### DATA LISTING ###
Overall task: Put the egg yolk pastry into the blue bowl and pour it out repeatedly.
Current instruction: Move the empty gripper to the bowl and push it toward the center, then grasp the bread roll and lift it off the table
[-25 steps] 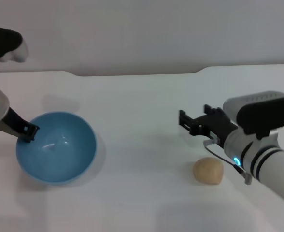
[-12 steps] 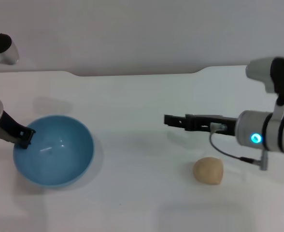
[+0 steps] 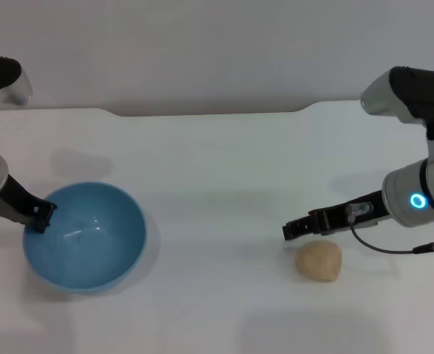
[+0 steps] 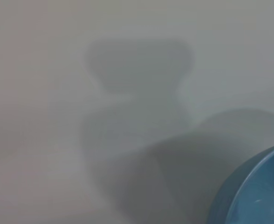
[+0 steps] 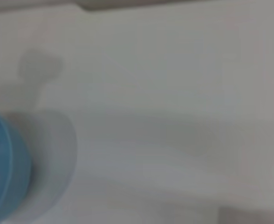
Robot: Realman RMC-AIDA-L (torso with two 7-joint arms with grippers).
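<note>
The egg yolk pastry (image 3: 319, 260) lies bare on the white table (image 3: 217, 155) at the lower right of the head view, well apart from the blue bowl (image 3: 84, 236) at lower left, so the loading step is not yet done. The right gripper (image 3: 294, 229) hangs just above and left of the pastry, seemingly lined up to grasp, though I cannot tell its finger spread. The left gripper (image 3: 38, 216) is pinched on the bowl's left rim, probably steadying it.

Soft, even overhead light falls on the matte white table (image 3: 224, 162), casting faint diffuse shadows. Small glare streaks mark the glossy light-blue round bowl (image 3: 84, 236). Both wrist views are blurred and out of focus.
</note>
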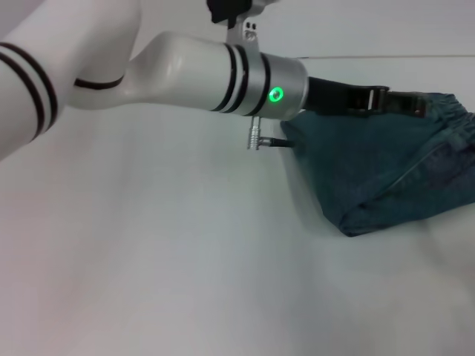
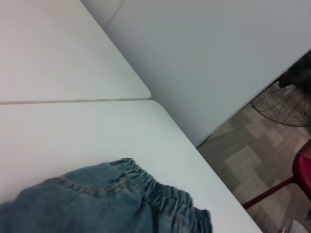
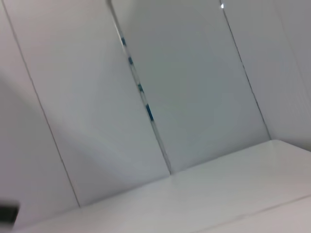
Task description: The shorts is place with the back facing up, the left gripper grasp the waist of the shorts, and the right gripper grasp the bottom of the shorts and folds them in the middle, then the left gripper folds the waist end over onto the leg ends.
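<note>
The shorts (image 1: pixel 371 170) lie in a folded blue-green denim heap at the right of the white table (image 1: pixel 185 259). The puckered waist of the shorts (image 1: pixel 454 122) is at the heap's far right end. My left arm reaches across from the left, silver wrist and green ring showing. The left gripper (image 1: pixel 412 104) rests on the upper edge of the denim beside the waistband, its fingers together on the cloth. In the left wrist view the shorts (image 2: pixel 97 204) and gathered waist (image 2: pixel 165 196) sit close below. The leg hems are hidden. The right gripper is out of view.
A seam (image 2: pixel 73 101) joins two table tops beyond the shorts. The table's edge drops to a tiled floor with a red chair (image 2: pixel 303 165) and a wire fan (image 2: pixel 286 104). The right wrist view holds only wall panels and table.
</note>
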You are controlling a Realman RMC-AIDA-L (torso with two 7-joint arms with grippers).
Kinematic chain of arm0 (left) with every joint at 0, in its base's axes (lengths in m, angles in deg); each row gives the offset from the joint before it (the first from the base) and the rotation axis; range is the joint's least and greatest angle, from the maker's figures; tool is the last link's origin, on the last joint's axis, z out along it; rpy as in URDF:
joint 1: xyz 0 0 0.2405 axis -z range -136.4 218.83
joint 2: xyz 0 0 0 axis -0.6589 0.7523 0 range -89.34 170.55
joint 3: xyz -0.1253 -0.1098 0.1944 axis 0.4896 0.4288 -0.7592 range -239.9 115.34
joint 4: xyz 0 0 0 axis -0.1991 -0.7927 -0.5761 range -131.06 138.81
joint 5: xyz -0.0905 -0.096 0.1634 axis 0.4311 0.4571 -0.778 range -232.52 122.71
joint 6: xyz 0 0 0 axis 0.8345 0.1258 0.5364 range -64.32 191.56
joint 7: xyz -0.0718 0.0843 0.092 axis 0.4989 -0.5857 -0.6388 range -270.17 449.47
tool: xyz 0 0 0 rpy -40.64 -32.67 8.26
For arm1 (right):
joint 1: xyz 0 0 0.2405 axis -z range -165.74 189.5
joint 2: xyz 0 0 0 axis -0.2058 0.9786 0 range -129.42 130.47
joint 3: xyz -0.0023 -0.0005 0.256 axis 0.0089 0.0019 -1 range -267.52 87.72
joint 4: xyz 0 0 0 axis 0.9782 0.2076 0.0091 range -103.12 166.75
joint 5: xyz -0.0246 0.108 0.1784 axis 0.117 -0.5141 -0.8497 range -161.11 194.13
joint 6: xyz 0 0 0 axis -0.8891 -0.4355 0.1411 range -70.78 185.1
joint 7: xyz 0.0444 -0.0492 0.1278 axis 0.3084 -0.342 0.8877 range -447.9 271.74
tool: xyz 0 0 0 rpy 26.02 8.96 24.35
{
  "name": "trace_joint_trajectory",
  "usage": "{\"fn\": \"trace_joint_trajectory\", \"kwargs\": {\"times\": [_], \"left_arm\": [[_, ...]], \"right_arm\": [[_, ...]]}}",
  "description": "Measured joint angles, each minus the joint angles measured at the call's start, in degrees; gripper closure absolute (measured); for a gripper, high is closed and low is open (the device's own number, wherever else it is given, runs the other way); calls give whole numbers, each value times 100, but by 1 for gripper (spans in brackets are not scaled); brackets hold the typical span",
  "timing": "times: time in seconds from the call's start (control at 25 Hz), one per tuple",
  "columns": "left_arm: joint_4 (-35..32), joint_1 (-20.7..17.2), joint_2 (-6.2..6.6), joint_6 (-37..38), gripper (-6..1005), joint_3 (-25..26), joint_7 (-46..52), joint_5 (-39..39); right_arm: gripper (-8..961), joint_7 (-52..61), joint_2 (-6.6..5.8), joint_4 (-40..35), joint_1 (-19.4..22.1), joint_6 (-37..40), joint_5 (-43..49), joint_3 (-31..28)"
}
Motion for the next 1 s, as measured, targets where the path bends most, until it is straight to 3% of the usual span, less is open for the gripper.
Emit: {"fn": "trace_joint_trajectory", "kwargs": {"times": [0.28,0.52,0.56,0.64,0.68,0.84,1.0], "left_arm": [[-172,-492,-9,189,37,306,-1002,0],[-389,-1076,-45,837,38,1158,-2163,4],[-428,-1366,-9,1378,38,1687,-2716,3],[-447,-1551,42,1738,38,1984,-3032,3],[-454,-1662,90,1921,38,2130,-3176,3],[-450,-1929,333,2606,38,2479,-3544,-95],[-480,-1989,531,3172,38,2732,-3601,-629]], "right_arm": [[6,2458,-53,-1670,-396,-349,562,220],[7,4030,-271,-2340,-826,-662,1251,224],[7,4248,-344,-2358,-897,-694,1369,230],[7,4629,-495,-2373,-1044,-701,1669,240],[7,4629,-495,-2373,-1044,-701,1669,240],[7,5124,-753,-2454,-1184,-487,2168,268],[6,5623,-918,-2817,-1251,5,2599,288]]}}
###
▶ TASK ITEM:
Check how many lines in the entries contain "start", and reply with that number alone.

▶ RESPONSE TO THIS EXERCISE:
2